Force est de constater que ce type d’opérations sont légion et aucune puissance de premier plan ne peut se targuer de ne jamais les utiliser. Il existe nécessairement une corrélation entre puissance et capacité à organiser ce type d’action. Au regard du nombre de ces opérations dans l’histoire contemporaine et du développement des capacités à les organiser (technologie, médias acquis systématiquement à la « théorie officielle ») nous avons de bonnes raisons de penser qu’elles continuent à être mises en œuvre régulièrement. Le contexte géopolitique n’a peut être jamais été aussi favorable à celles-ci (jeux d’alliances indéchiffrables, ampleur des enjeux, multiplicité des acteurs).

Un travail rigoureux doit alors être mené pour éviter les deux écueils les plus fréquents quant à cette question : la défense aveugle et systématique de la théorie officielle parfois très fragile et la vision paranoïaque qui convoque une sorte de main invisible omnipotente sur le terrorisme. La guerre contre le terrorisme islamiste constitue notre prochain sujet d’étude, en ce qu’elle a été fomentée par les néo-conservateurs américains pour garantir la stabilité de l’empire étasunien, constitué autour d’organisations qui lui sont inféodées et qui garantissent sa domination sur la scène des relations internationales. La récupération politique systématique des crimes de masse est dialectique. C’est l’affaire de Daesh par publicité mensongère, « Nous sommes partout et nous vous vaincrons « . Et c’est l’affaire des Gouvernements, « nous assassinons vos libertés pour les défendre, nous menons des guerres de conquête pour vous défendre ». Le résultat logique consiste à fabriquer un consentement  autour de la guerre des civilisations. Nous nous inscrivons en faux face à cette stratégie de tension.
L’essence de l’attentat sous faux drapeau est simple : c’est le vice, le mal, la méchanceté et l’obscurantisme fabriqué matériellement de l’Autre et de l’Ailleurs contre soi.

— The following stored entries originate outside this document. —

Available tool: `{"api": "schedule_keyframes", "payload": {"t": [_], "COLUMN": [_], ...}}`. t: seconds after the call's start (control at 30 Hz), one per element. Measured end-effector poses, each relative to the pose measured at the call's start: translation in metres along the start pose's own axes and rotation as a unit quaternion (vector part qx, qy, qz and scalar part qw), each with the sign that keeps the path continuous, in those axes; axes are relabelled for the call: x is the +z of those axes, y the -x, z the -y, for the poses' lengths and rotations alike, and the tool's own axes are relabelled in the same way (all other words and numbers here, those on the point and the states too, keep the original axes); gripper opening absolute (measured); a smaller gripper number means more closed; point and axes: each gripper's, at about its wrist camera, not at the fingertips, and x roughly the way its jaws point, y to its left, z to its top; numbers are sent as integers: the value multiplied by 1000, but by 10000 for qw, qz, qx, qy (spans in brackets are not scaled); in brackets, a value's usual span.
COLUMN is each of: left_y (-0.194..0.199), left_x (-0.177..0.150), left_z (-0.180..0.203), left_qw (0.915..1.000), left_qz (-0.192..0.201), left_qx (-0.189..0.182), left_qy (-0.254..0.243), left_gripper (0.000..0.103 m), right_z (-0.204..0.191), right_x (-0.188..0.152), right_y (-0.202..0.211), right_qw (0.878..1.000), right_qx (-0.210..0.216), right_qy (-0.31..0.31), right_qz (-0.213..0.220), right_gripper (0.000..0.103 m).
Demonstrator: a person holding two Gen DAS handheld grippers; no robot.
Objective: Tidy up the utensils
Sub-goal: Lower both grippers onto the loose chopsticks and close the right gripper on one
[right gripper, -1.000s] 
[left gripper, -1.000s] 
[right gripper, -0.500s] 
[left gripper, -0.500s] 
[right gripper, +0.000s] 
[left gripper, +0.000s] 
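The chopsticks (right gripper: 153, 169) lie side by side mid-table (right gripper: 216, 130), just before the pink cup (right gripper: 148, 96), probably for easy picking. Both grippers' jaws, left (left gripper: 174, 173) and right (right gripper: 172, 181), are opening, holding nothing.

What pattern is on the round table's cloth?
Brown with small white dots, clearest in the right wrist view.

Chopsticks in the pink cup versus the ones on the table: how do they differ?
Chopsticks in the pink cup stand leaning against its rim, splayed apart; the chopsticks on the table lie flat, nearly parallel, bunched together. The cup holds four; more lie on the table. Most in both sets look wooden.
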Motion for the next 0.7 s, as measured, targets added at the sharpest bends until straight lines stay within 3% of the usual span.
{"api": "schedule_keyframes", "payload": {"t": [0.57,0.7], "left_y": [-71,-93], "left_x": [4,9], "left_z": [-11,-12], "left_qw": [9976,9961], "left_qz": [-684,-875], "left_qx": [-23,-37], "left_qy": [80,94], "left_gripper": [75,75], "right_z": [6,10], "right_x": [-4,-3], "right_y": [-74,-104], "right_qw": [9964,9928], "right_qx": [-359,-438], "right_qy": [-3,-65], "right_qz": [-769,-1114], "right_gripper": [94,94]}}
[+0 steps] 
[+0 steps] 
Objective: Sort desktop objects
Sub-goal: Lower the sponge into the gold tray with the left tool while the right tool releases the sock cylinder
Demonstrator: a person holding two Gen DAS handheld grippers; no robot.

Même s’il est établi que les stratèges étasuniens n’ont pas attendu le 11 septembre pour penser un remodelage du Moyen-Orient, nous n’étudierons pas ces évènements pour en déterminer les causes et les parties prenantes. Nous partirons très simplement du fait que ces événements ont été l’élément déclencheur de la projection de puissance étasunienne. Un prochain article sera néanmoins entièrement consacré aux événements du 11 septembre.
Le problème que pose la désignation d’un ennemi unique systématique répond à la même logique de la fabrication de l’ennemi. La terreur est un élément fabriqué matériellement et idéologiquement – violations de souveraineté, productions académiques, médiatiques – pour rendre illisible une stratégie géopolitique impérialiste. Le piège géopolitique consiste à dire préférer l’impérialisme américain au terrorisme islamiste. C’est une aporie qui implique la guerre contre le terrorisme comme moyen de puissance et de domination d’un monde conforme aux intérêts étasuniens. La suite du présent article traitera donc des origines et des conséquences de la fabrication du terrorisme comme adversaire proclamé de la civilisation occidentale.

Point sémantique:
Complot : Dessein secret, concerté entre plusieurs personnes, avec l’intention de nuire à l’autorité d’un personnage public ou d’une institution, éventuellement d’attenter à sa vie ou à sa sûreté, projet quelconque concerté secrètement entre deux ou plusieurs personnes
Conspiration : Entente secrète entre plusieurs personnes ou choses personnifiées, contre quelqu’un ou quelque chose.
Opération sous faux drapeau: actions menées avec utilisation des marques de reconnaissance de l’ennemi.
Point Méthodologie : Les opérations répertoriées dans le présent article sont celles qui ont été reconnues par leurs organisateurs ou qui sont établies de source certaine (note gouvernementale, rapport d’enquête parlementaire). Il n’existe par conséquent aucune dimension accusatoire ou fantaisiste dans nos écrits.